What I am sure of is that we could have handled the situation better. We could have made a call and told them we weren't ready to have guests over. That, of course, would still not have been the full truth, although, just moving in a few days before, we didn't really feel like having anyone over. Or we could have just sucked it up and had them over, and on the off chance that they did steal something from us, or take advantage of us in some way, then we could have gotten over it and realized they could never steal enough from us to ever make their lives anywhere near as extravagant as ours. The worst that could have happened was what happened in Egypt a few times to us and others, is that they would learn where we live and continue to come over and solicit us/make us uncomfortable on a regular basis. I don't know if we ever told the story of the guy in Egypt who would wait for our roommates to leave and then come around asking for them, asking if he could wait for them, even though they swore they had only talked to him in passing and never invited him over, who eventually ended up verbally sexually harassing Cait through a momentarily opened door. The next time he showed up, I said firmly that neither us nor our roommates ever wanted to see him or talk to him again and that if he came back, we would get the police. He never showed up again. But it was a very upsetting experience not to feel safe in your own home.

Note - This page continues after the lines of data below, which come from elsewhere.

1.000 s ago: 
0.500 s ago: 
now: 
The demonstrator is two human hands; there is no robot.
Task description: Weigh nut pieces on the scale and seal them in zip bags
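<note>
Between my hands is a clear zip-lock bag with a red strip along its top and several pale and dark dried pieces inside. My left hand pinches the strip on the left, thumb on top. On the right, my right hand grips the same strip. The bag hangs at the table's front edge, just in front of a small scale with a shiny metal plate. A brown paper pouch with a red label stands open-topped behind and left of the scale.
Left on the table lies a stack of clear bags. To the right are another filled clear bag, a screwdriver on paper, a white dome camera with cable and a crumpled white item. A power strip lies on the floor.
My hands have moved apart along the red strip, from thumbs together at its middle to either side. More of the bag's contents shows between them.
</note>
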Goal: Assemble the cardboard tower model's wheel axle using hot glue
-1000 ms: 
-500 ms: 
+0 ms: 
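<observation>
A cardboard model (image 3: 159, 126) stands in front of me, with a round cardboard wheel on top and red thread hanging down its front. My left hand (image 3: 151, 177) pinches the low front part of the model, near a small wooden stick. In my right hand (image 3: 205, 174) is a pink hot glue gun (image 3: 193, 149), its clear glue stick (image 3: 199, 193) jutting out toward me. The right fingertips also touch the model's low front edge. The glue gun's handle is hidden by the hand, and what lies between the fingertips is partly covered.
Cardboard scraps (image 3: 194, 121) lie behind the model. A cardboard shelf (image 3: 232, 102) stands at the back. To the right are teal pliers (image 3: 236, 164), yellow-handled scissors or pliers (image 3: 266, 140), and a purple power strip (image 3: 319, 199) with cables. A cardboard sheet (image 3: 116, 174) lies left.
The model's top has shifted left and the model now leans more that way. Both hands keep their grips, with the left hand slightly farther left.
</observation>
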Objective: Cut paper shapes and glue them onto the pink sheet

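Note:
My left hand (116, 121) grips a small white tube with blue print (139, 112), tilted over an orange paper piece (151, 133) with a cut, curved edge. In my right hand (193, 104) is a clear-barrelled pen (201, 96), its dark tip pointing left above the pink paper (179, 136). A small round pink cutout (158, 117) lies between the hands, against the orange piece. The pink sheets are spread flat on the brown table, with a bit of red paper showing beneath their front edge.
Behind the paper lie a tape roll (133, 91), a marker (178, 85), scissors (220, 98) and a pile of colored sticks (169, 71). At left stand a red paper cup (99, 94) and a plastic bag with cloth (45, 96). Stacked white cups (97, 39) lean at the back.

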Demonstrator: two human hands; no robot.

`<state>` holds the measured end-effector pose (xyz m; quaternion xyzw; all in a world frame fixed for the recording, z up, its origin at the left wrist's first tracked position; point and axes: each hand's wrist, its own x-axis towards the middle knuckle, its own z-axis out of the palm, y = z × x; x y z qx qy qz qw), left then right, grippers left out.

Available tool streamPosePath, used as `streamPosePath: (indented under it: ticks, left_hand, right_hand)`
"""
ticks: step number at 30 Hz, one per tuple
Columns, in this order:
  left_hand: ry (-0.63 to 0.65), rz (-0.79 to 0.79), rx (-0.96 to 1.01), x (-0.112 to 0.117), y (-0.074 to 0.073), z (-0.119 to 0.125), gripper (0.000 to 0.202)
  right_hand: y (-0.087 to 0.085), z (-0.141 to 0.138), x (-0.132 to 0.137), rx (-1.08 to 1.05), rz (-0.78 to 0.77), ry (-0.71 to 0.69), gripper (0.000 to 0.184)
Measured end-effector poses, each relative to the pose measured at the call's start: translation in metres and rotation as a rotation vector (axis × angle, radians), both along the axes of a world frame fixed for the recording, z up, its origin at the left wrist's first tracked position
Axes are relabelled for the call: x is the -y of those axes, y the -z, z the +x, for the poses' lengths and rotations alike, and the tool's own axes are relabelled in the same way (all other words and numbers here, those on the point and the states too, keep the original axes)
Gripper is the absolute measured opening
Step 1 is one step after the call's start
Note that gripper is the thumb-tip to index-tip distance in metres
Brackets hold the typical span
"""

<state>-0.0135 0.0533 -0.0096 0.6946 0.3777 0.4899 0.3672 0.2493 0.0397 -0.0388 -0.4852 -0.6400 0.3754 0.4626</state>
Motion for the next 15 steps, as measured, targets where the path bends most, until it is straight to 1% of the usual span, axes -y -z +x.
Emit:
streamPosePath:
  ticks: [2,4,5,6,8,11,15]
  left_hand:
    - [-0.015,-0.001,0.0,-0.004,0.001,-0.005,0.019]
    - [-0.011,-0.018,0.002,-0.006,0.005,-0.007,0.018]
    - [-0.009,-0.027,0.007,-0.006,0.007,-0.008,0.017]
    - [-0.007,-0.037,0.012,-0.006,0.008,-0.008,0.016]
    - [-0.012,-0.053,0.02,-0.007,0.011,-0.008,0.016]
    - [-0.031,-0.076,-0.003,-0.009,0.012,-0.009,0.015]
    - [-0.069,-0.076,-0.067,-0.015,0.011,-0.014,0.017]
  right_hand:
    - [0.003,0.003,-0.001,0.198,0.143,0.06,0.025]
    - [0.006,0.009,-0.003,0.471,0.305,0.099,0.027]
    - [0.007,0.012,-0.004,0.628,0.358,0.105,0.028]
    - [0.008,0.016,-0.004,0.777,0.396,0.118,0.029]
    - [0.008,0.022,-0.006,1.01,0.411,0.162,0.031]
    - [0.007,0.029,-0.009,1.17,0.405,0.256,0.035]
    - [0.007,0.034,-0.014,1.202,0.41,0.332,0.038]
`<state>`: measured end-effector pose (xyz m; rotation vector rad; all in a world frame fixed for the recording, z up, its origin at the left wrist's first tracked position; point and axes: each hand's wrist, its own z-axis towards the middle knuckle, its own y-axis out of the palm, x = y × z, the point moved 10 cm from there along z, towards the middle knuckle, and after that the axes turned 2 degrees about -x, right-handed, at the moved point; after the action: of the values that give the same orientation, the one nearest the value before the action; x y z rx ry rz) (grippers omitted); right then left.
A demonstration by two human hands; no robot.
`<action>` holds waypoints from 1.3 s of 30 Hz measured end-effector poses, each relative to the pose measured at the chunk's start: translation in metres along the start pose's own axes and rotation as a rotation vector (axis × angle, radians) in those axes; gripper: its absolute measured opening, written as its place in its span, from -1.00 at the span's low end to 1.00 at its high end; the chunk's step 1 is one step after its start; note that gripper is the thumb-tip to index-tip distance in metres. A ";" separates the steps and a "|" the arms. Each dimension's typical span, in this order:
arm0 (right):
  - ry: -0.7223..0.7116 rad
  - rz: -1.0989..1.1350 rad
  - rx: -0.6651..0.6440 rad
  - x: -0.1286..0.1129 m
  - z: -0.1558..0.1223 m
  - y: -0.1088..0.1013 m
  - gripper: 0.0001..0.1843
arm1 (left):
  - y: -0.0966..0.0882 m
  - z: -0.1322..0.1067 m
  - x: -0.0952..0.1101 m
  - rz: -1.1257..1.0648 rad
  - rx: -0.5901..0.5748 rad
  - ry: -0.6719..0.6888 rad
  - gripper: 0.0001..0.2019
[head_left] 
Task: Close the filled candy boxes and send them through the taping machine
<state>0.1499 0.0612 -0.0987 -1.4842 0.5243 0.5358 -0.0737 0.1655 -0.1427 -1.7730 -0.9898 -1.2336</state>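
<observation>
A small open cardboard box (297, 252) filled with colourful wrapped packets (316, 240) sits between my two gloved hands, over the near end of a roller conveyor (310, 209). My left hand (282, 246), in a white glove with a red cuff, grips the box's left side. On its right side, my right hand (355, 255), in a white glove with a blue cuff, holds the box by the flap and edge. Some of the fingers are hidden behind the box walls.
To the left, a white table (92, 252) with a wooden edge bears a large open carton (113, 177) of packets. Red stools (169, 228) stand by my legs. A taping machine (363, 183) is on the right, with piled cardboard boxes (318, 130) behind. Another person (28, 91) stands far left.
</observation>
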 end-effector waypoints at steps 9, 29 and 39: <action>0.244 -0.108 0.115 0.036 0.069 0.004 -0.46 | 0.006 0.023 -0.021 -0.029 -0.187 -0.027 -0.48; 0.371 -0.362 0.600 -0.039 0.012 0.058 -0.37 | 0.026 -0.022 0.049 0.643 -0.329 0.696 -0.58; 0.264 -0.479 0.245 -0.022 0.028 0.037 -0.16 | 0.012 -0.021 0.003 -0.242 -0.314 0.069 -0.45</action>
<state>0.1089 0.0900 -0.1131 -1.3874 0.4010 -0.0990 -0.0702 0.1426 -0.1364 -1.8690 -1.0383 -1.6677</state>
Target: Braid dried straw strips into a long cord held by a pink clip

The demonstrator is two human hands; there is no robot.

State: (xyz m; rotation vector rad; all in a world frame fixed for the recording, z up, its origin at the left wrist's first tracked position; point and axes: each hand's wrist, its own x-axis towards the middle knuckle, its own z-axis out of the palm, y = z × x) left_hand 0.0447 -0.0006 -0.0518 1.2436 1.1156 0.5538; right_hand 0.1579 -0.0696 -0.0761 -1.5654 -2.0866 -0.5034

So, a fairly bad outcome was a possibility, I suppose, although they were leaving in a few days anyway (or at least we have no reason to believe they weren't), so any troubles would have been short-lived. Plus, it's not like Morocco is a lawless place where foreigners can get consistently harassed and have no recourse (going to the police in Egypt would have been a real possibility should things have gotten worse).

Basically, I'm afraid that for all our talk of standing with the poor and being liberals or whatever, we let our classism and racism get in the way of doing the right thing. Probably, by itself, this isn't a huge deal, just one lostnrelationship, but what it revealed to me about my own inherent biases makes me uncomfortable. I think we both feel pretty bad about how it turned out, and would like another chance, although, to be honest, we've come away from the whole situation less eager to make Moroccan friends than we were when we first came to the country. I'm sure, in the end, that will prove to be almost exclusively our loss.